Krasnaya zvezda covered the opening phases of Vostok-2010 for those willing to plod through or skim the article. Motorized rifle brigades are taking turns practicing defeating bandit groups, the VVS are providing air support to MVD Internal Troops units, and PVO battalions are conducting night firing exercises with new C2 systems.
RIA Novosti and ITAR-TASS reported that nearly 600 Volga-Ural Military District (PUrVO) troops were flown to the Far East on Tuesday (29 June) to participate in summer’s marquee training event. Four Military-Transport Aviation (VTA or ВТА) Il-76MD transports delivered a battalion tactical group (BTG) with only light weapons to join in the operational-strategic exercise (OSU or ОСУ).
According to ITAR-TASS, General Staff Chief, Army General Nikolay Makarov said that in the course of Vostok-2010:
“. . . issues are being broadly worked out about the expedience of redeploying at a great distance trained personnel which have to take military equipment held at mobilization bases and immediately go into combat.”
This certainly sounds like a military establishment not fully embracing an idea, at least right away.
According to Krasnaya zvezda, a BTG from the 28th Independent Motorized Rifle Brigade flew 6,000 kilometers from Koltsovo, outside Yekaterinburg, to Vozdvizhenka, north of Ussuriysk, on a 10-hour flight with a refueling stop at Belaya near Irkutsk. The 28th was built on the base of a regiment of the old 34th MRD.

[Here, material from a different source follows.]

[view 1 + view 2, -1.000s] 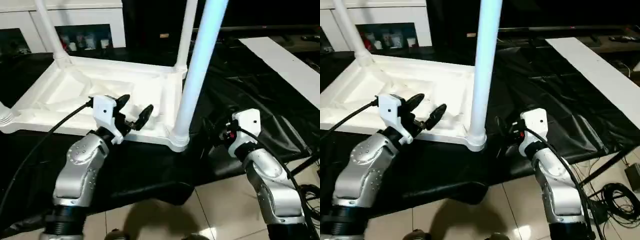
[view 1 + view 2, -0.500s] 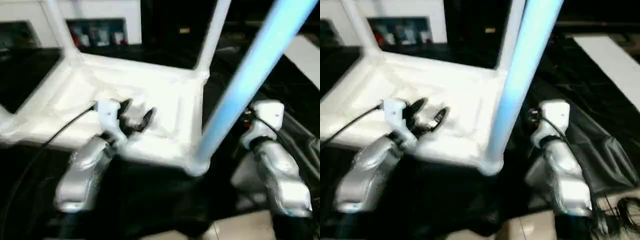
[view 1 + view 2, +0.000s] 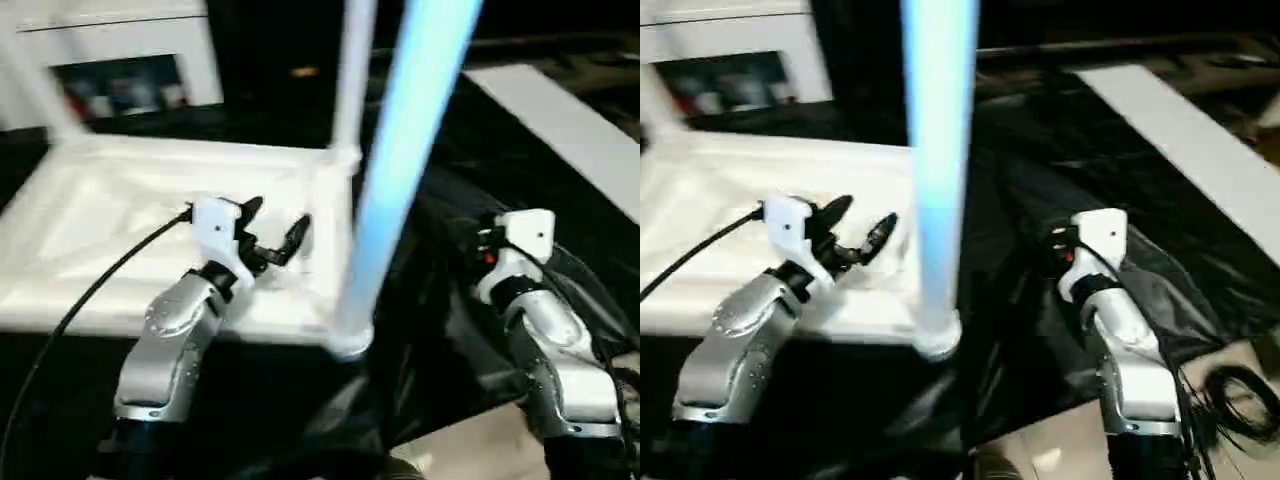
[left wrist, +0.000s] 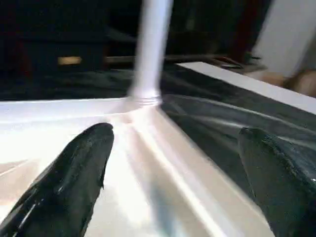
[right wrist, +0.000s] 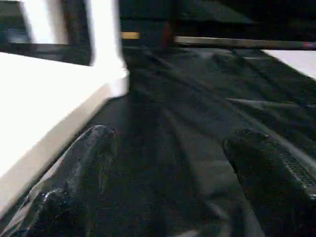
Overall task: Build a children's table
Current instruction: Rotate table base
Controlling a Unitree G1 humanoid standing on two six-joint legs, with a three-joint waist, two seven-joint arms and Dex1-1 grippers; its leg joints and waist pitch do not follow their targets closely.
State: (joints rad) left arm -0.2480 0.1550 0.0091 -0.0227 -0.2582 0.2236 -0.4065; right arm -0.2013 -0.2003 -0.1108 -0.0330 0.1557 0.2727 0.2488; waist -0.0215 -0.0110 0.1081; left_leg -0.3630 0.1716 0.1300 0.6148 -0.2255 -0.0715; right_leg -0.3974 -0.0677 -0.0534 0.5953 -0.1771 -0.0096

Krasnaya zvezda said the battalion moved via truck to an armaments and equipment storage base [БХРВТ] at Sibirtsevo for outfitting with heavy equipment. The 247th BKhRVT was established last year with the remnants of the former 121st MRD. After removing equipment from storage and some training, they were slated to join tactical combat firing at Sergeyevka.
Acting PUrVO Commander General-Lieutenant Sergey Surovikin saw off the battalion; he commanded the brigade’s forerunner—the 34th MRD in 2004. The brigade’s commander, Colonel Anatoliy Sinelnikov, was Surovikin’s deputy division commander in 2004 when it first sent a BTG to the Far East.
Krasnaya zvezda asked Surovikin to compare the current redeployment with the earlier one six years ago in Mobilnost-2004:
“Then a sub-unit with all of its TO&E equipment was sent into action. And it fulfilled its assigned mission. The current exercise is being conducted according to the General Staff’s decision which specifies checking the expedience of means of redeploying troops on various strategic axes. In this instance, the exercise is being conducted only with personnel – without transporting combat equipment and heavy weapons to the Far East. But it allows us to check the possibility of redeploying troops in other strategic directions. And to conduct such a redeployment in a very short period. And using for these purposes Military-Transport Aviation aircraft as well as civilian airlines.”
“In this exercise, means of regrouping troops in short time periods are being tried. By comparison: if in OSU Mobilnost-2004 we could send a battalion of the 276th Motorized Rifle Regiment of our division by air to the Far East together with its combat equipment and vehicles in 8 days, then this time such a battalion will get there in significantly less time. And the quantity of aircraft take-offs to transport the very same sub-unit to another theater of military operations was reduced more than ten times. High strategic mobility is achieved with much lower expenditure of forces and budget resources.”
While not exactly a Russian Reforger, this redeployment exercise looks like working smarter, not harder. So it represents some payoff from the effort to turn understrength, excess units into mobilization bases. Of course, one has to believe there’s still some element of the set piece in all this. The battalion being moved was probably one of the best, and the BKhRVT was probably well-prepared to hand out the necessary weapons and combat vehicles.